Write out exactly the lines of the material below, beginning at the top and ending at the line that contains "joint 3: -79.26".

RAW DATA =
# # # #
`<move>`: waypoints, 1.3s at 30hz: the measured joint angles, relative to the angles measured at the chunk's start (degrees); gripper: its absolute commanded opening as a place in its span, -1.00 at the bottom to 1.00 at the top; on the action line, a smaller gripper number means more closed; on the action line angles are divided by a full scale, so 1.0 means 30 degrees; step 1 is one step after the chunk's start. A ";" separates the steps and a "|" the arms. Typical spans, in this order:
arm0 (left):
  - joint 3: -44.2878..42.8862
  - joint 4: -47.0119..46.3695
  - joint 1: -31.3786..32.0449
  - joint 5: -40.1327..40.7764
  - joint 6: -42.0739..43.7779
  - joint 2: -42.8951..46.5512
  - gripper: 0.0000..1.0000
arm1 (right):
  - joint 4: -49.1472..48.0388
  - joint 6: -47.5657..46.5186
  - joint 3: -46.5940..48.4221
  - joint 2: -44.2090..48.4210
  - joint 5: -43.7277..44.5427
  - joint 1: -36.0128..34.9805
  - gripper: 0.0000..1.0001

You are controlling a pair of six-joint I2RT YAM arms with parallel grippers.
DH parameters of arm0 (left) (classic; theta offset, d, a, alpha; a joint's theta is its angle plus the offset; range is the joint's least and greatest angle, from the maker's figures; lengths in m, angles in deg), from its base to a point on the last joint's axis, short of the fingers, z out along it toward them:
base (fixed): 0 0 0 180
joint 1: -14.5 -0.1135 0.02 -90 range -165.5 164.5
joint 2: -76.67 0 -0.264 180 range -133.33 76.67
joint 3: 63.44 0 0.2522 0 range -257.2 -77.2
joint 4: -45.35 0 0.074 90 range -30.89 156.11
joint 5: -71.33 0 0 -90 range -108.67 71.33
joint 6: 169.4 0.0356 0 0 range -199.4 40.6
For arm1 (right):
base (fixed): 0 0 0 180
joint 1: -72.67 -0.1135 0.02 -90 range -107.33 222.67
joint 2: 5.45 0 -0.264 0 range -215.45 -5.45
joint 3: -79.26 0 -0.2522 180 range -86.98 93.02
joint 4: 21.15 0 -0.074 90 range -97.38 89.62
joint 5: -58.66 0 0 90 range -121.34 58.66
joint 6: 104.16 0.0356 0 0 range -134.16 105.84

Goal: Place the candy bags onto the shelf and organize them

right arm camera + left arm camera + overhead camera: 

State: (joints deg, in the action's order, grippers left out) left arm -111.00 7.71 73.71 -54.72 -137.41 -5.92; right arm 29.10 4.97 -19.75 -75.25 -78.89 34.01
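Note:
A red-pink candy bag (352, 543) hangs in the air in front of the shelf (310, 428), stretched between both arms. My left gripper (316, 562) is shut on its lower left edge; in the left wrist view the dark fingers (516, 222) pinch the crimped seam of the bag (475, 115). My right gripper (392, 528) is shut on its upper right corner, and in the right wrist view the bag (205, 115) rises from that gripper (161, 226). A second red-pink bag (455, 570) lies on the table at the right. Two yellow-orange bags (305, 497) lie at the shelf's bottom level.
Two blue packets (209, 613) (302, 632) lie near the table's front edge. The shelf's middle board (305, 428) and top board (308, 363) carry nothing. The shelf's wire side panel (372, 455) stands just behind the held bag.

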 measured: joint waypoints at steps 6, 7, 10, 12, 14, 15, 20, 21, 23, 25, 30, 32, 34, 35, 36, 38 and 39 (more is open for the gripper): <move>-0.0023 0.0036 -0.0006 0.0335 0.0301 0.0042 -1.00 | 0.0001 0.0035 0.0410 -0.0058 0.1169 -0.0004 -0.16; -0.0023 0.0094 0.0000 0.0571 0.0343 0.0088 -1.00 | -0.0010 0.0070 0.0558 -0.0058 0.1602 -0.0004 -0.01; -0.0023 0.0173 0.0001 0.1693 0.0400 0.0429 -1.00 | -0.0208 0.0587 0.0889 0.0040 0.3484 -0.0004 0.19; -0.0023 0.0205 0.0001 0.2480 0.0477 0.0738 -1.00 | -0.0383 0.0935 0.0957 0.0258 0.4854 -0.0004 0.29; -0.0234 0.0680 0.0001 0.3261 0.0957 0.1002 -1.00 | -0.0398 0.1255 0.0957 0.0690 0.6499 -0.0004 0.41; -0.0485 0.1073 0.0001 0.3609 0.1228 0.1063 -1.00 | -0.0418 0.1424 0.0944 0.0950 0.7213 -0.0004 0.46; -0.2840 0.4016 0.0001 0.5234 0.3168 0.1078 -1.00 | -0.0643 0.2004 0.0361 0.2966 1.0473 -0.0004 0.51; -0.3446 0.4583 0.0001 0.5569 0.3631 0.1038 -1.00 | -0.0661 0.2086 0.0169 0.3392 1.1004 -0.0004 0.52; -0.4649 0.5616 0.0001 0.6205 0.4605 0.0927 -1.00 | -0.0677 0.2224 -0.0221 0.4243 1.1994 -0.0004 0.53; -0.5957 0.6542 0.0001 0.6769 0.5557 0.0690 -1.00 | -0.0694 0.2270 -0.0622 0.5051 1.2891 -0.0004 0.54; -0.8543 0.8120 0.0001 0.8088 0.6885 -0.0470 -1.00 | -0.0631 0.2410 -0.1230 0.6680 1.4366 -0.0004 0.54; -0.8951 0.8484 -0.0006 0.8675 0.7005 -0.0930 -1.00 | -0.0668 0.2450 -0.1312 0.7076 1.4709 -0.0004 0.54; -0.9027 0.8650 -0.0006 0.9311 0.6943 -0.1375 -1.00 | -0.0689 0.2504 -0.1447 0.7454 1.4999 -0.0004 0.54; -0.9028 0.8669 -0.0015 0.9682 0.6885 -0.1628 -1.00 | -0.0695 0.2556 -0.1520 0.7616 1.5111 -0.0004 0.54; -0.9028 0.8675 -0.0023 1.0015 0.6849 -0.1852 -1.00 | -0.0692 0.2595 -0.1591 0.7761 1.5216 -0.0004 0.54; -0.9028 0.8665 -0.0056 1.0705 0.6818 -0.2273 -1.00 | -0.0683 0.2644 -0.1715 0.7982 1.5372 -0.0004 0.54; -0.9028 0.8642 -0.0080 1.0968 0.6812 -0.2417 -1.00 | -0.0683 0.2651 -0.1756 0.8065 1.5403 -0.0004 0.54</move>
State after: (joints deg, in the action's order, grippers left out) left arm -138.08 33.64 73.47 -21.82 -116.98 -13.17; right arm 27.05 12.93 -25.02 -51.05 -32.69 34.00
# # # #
EXERCISE ANSWER =
`<move>`: waypoints, 1.3s at 30hz: the measured joint angles, relative to the angles measured at the chunk's start (degrees); gripper: its absolute commanded opening as a place in its span, -1.00 at the bottom to 1.00 at the top; on the action line, a smaller gripper number means more closed; on the action line angles are divided by a full scale, so 1.0 means 30 degrees; step 1 is one step after the chunk's start. A ";" separates the steps and a "|" the arms. Typical spans, in this order:
arm0 (left):
  - joint 3: -44.2878..42.8862
  - joint 4: -47.0119..46.3695
  - joint 1: -31.3786..32.0449
  - joint 5: -40.1327..40.7764
  - joint 6: -42.0739..43.7779
  - joint 2: -42.8951..46.5512
  - gripper: 0.0000..1.0000
arm1 (right):
  - joint 4: -49.1472..48.0388
  - joint 6: -47.5657..46.5186
  - joint 3: -46.5940..48.4221
  - joint 2: -44.2090..48.4210
  - joint 5: -43.7277..44.5427
  - joint 1: -36.0128..34.9805
  - gripper: 0.0000..1.0001

You are controlling a pair of six-joint I2RT YAM arms with parallel grippers.
DH parameters of arm0 (left) (classic; theta offset, d, a, alpha; a joint's theta is its angle plus the offset; range is the joint's least and greatest angle, from the maker's figures; lengths in m, angles in deg), from its base to a point on the last joint's axis, short of the fingers, z out along it toward them:
base (fixed): 0 0 0 180
joint 1: -14.5 -0.1135 0.02 -90 range -165.5 164.5
joint 2: -76.67 0 -0.264 180 range -133.33 76.67
joint 3: 63.44 0 0.2522 0 range -257.2 -77.2
joint 4: -45.35 0 0.074 90 range -30.89 156.11
joint 5: -71.33 0 0 -90 range -108.67 71.33
joint 6: 169.4 0.0356 0 0 range -199.4 40.6
For arm1 (right):
base (fixed): 0 0 0 180
joint 1: -72.67 -0.1135 0.02 -90 range -107.33 222.67
joint 2: 5.45 0 -0.264 0 range -215.45 -5.45
joint 3: -79.26 0 -0.2522 180 range -86.98 93.02

This exercise requires no additional answer.